● What you should do: Transcribe the listing exactly as written. Leave the images out.

● Information provided:
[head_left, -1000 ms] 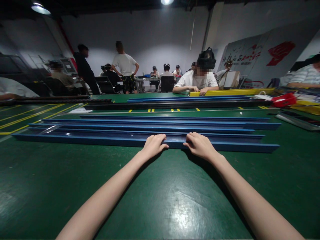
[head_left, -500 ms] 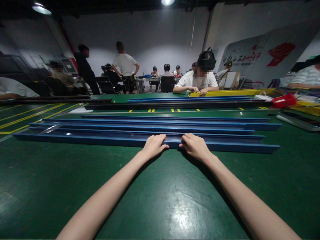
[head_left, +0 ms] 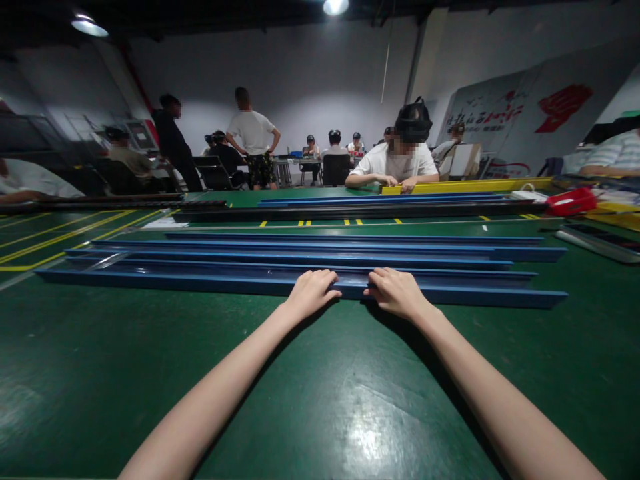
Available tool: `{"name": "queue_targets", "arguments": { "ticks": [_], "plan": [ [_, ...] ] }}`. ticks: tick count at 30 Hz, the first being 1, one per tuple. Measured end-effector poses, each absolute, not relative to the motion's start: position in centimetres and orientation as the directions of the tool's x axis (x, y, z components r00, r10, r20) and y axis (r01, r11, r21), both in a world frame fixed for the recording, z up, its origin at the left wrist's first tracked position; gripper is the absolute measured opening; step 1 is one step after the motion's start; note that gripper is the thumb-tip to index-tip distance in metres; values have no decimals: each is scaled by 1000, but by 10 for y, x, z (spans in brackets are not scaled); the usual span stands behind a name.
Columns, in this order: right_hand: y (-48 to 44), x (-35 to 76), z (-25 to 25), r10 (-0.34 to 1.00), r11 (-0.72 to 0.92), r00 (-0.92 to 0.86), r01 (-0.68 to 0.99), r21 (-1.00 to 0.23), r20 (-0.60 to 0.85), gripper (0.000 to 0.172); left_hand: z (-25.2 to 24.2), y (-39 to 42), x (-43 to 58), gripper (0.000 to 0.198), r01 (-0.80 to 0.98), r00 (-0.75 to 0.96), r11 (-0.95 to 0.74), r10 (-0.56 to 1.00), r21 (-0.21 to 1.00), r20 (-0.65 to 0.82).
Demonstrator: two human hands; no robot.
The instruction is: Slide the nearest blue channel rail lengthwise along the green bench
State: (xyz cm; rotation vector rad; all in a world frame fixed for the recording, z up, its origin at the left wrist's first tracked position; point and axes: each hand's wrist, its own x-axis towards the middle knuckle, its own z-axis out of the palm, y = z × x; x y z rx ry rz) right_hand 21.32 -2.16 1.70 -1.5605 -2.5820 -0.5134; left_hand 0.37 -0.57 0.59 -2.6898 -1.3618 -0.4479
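Observation:
A long blue channel strip lies crosswise on the green table, the nearest of several like it. Around its front wall, left of the middle, my left hand is closed, thumb on the near face and fingers over the top edge. My right hand grips the same wall a short way to the right, its fingers curled over the edge. A short stretch of blue wall shows between the two hands. Clear, shiny film shows at the left end of the strips.
Beyond the blue strips lies a black bar. Across the table a person in a white shirt has both hands at a yellow strip. A red object and a phone-like device sit at the right.
The front blue strip and both my hands have shifted slightly to the right. Both hands keep their hold. The view has moved a little as well.

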Motion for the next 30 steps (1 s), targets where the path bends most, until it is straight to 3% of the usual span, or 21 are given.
{"name": "queue_targets", "arguments": {
  "ticks": [16, 30],
  "plan": [
    [-23, 250, 27, 937, 279, -306, 946, 167, 169, 23, 1, -1, 1, 30, 830, 532, -558, 795, 7, 291],
    [-26, 230, 15, 853, 417, -453, 890, 184, 258, 35, -3, -1, 1, 32, 839, 531, -542, 791, -54, 305]
  ]
}}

● Result of this task:
[head_left, -1000 ms] 
[head_left, -500 ms] 
[head_left, +0 ms] 
Available tool: `{"name": "queue_targets", "arguments": { "ticks": [_], "plan": [ [_, ...] ] }}`. ticks: tick count at 30 Hz, the first being 1, one per tuple. Measured end-effector poses, each absolute, not relative to the motion's start: position in centimetres and orientation as the directions of the tool's x axis (x, y, z components r00, r10, r20) and y axis (r01, r11, r21), both in a world frame fixed for the recording, z up, its origin at the left wrist's first tracked position; gripper is the absolute measured opening; step 1 is one step after the motion's start; note that gripper is the thumb-tip to index-tip distance in metres; values have no decimals: each is scaled by 1000, but by 10 for y, x, z (spans in brackets are not scaled); the usual span stands behind a name.
Columns, in this order: right_hand: y (-48 to 44), x (-35 to 76), z (-25 to 25), r10 (-0.34 to 1.00), r11 (-0.72 to 0.92), r00 (-0.92 to 0.86), r01 (-0.68 to 0.99), r21 (-1.00 to 0.23), r20 (-0.60 to 0.85), gripper (0.000 to 0.172); left_hand: z (-25.2 to 24.2), y (-39 to 42), x (-43 to 58), gripper (0.000 to 0.198), r01 (-0.80 to 0.98), r00 (-0.75 to 0.96), r11 (-0.95 to 0.74), r10 (-0.56 to 1.00), r21 (-0.21 to 1.00), r20 (-0.65 to 0.82).
Demonstrator: two human hands; no robot.
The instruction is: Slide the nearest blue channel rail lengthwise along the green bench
State: (xyz cm; rotation vector rad; all in a world frame fixed for the recording, z up, its origin at the left wrist's first tracked position; point and axes: each hand's wrist, its own x-axis towards the middle knuckle, its own z-axis out of the palm, y = z × x; x y z rx ry rz) right_hand 21.32 -2.16 1.70 -1.5605 -2.5820 -0.5134; left_hand 0.37 -0.57 0.59 -2.6898 -1.3618 -0.4479
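Observation:
A long blue channel strip lies crosswise on the green table, the nearest of several like it. Around its front wall, left of the middle, my left hand is closed, thumb on the near face and fingers over the top edge. My right hand grips the same wall a short way to the right, its fingers curled over the edge. A short stretch of blue wall shows between the two hands. Clear, shiny film shows at the left end of the strips.
Beyond the blue strips lies a black bar. Across the table a person in a white shirt has both hands at a yellow strip. A red object and a phone-like device sit at the right.
The front blue strip and both my hands have shifted slightly to the right. Both hands keep their hold. The view has moved a little as well.
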
Motion for the next 30 steps (1 s), targets where the path bends most, until it is straight to 3% of the usual span, or 21 are given.
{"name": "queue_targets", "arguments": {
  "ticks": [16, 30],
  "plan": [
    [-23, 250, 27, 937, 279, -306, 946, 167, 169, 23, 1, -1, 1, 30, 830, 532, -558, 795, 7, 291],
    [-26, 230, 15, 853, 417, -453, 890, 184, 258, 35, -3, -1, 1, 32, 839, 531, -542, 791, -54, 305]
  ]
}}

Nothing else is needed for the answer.